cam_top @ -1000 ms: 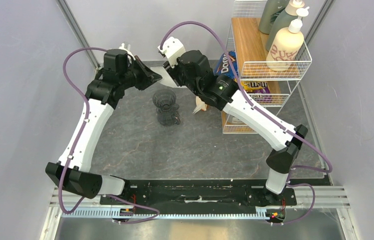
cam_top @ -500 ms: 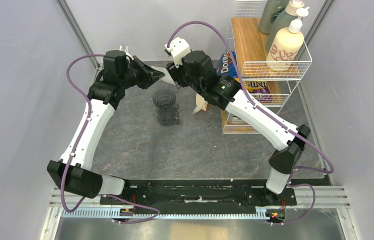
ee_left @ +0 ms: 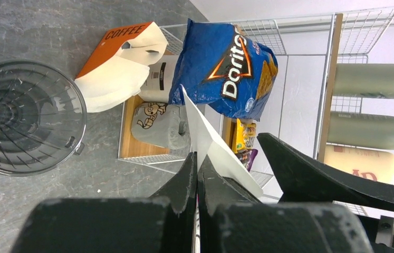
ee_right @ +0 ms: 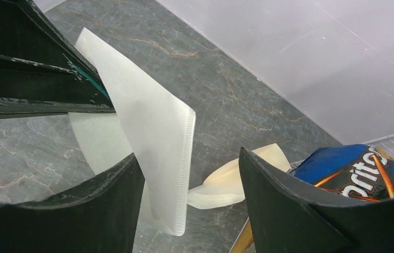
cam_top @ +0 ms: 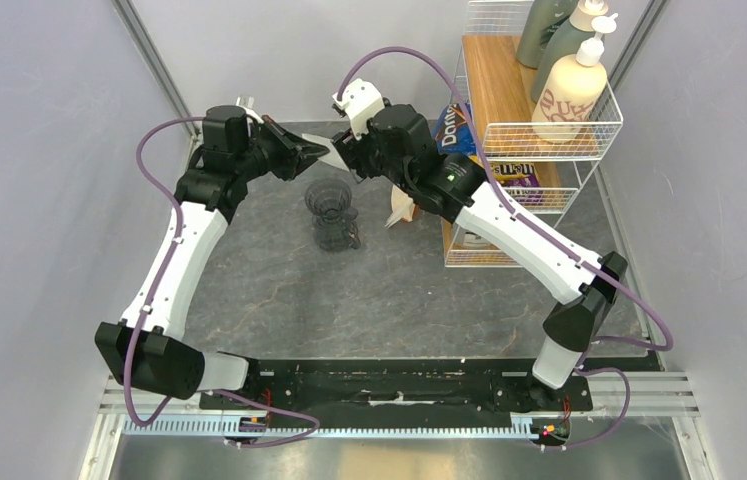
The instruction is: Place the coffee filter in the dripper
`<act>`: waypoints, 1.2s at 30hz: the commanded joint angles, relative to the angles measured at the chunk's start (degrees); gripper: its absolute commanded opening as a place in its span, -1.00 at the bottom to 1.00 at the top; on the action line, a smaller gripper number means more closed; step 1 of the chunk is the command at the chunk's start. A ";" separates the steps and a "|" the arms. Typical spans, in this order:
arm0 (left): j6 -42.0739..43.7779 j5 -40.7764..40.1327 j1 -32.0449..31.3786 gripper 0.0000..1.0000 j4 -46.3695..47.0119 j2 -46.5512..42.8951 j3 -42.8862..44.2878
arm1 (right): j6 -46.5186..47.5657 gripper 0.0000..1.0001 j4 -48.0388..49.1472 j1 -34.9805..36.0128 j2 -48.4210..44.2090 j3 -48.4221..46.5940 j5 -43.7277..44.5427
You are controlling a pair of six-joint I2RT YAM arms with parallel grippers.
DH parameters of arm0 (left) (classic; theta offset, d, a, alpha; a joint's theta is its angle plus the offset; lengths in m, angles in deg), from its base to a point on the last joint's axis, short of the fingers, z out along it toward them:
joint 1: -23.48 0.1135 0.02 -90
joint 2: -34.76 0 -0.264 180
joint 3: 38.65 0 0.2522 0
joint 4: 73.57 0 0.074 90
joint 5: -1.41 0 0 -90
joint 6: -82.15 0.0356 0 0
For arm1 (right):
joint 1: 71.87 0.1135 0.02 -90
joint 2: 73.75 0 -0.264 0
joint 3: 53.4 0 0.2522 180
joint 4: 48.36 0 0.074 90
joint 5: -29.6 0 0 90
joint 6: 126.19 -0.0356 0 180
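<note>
The coffee filter is a flat folded white paper. My left gripper is shut on its edge and holds it in the air at the back of the table. My right gripper is open, and the filter hangs between its fingers, close to the left one. In the top view my right gripper meets my left gripper tip to tip. The dark ribbed dripper sits on a glass jug just below and in front of them. It also shows in the left wrist view.
An orange-and-white filter packet leans by the wire rack, right of the dripper. A blue Doritos bag and snack packs lie in the rack. Bottles stand on its top shelf.
Both grippers have shifted slightly to the right with the filter between them. My right wrist has pulled back a little. The dripper has not moved.
</note>
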 commanded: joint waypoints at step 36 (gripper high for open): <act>11.42 1.82 -2.98 -0.96 -0.42 -4.70 -1.44 | -2.07 -1.00 -0.22 0.03 0.04 -5.72 -3.31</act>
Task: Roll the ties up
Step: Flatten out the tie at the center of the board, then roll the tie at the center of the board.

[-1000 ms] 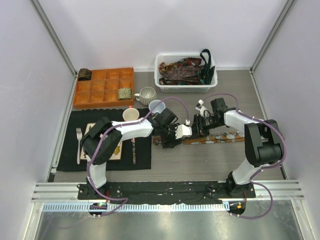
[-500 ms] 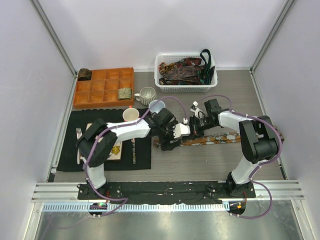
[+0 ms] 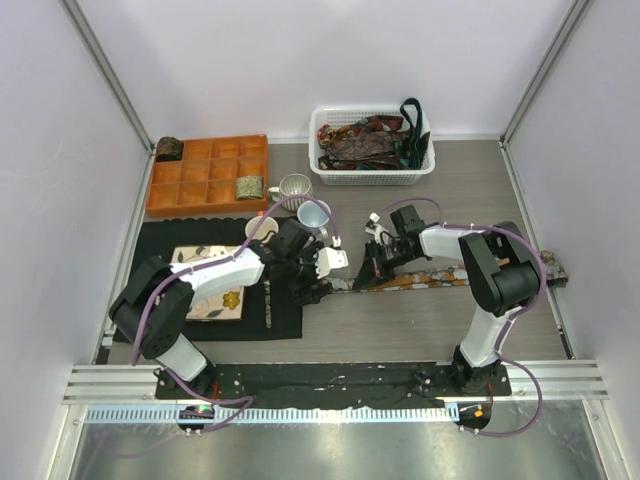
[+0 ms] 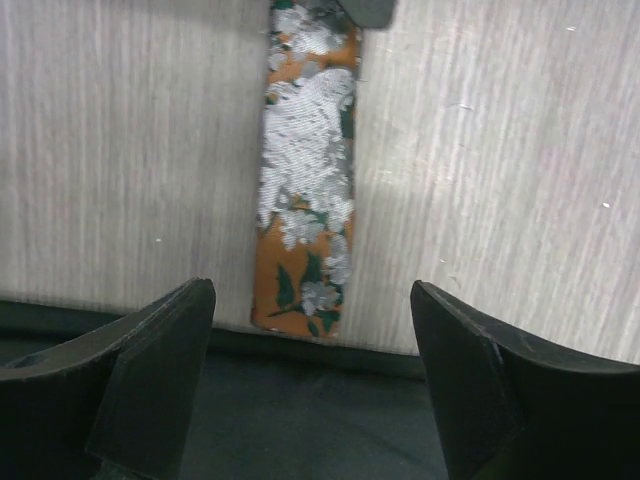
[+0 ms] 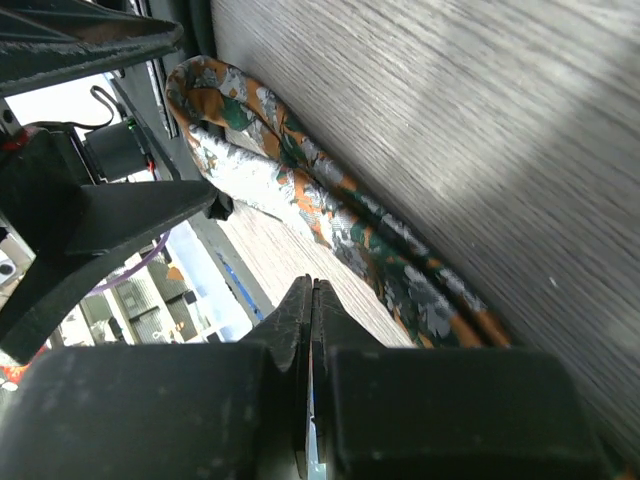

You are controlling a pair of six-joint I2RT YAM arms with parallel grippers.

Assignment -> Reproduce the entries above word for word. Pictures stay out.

Response ->
cam_top @ -1000 ms: 
cam_top @ -500 ms: 
ee_left @ +0 ms: 
ee_right @ +0 ms: 
cam_top @ +0 ms: 
The instruction is: Place the coffee filter in the dripper
`<act>`: waypoints, 1.2s at 30hz: the commanded joint angles, relative to the angles measured at the chunk's start (degrees); gripper: its absolute commanded opening as a place in its span, -1.00 at the bottom to 1.00 at the top; on the action line, a smaller gripper number means more closed; step 1 of the chunk is the command at the chunk's start. A ";" separates the steps and a "|" the arms. Typical spans, in this order:
arm0 (left): j6 -42.0739..43.7779 j5 -40.7764..40.1327 j1 -32.0449..31.3786 gripper 0.0000..1.0000 j4 -46.3695..47.0119 j2 -46.5512..42.8951 j3 -42.8862..44.2878
arm1 (right): j6 -46.5186..47.5657 gripper 0.0000..1.0001 j4 -48.0388..49.1472 j1 -34.9805..36.0128 j2 -48.4210..44.2090 j3 -48.4221..46.5940 j5 -43.7277..44.5427
You are controlling a pair of six-joint I2RT YAM arms with parallel grippers.
DH parameters of arm0 (left) (classic; theta offset, d, a, alpha; a joint's theta is its angle plus the offset; lengths in m, angles in deg), from its base to a point on the last joint's axis, short of the fingers, z out along it toward them:
joint 1: -23.48 0.1135 0.02 -90
joint 2: -34.76 0 -0.264 180
joint 3: 38.65 0 0.2522 0
joint 4: 73.57 0 0.074 90
joint 5: -1.41 0 0 -90
joint 6: -82.15 0.0356 0 0
For arm1 (right):
joint 1: 71.87 0.1135 0.02 -90
joint 2: 73.75 0 -0.264 0
joint 3: 53.4 0 0.2522 180
joint 4: 48.36 0 0.074 90
joint 5: -29.6 0 0 90
joint 6: 126.19 -0.0356 0 180
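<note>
The coffee filter is a flat folded white paper. My left gripper is shut on its edge and holds it in the air at the back of the table. My right gripper is open, and the filter hangs between its fingers, close to the left one. In the top view my right gripper meets my left gripper tip to tip. The dark ribbed dripper sits on a glass jug just below and in front of them. It also shows in the left wrist view.
An orange-and-white filter packet leans by the wire rack, right of the dripper. A blue Doritos bag and snack packs lie in the rack. Bottles stand on its top shelf.
Both grippers have shifted slightly to the right with the filter between them. My right wrist has pulled back a little. The dripper has not moved.
</note>
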 commanded: joint waypoints at step 36 (gripper high for open): <act>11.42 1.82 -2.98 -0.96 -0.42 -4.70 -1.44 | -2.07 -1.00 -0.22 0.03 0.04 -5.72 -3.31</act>
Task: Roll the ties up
Step: Flatten out the tie at the center of the board, then roll the tie at the center of the board.

[-1000 ms] 
[-500 ms] 
[+0 ms] 
[+0 ms] 
[+0 ms] 

You are controlling a pair of six-joint I2RT YAM arms with parallel grippers.

The exercise has been completed.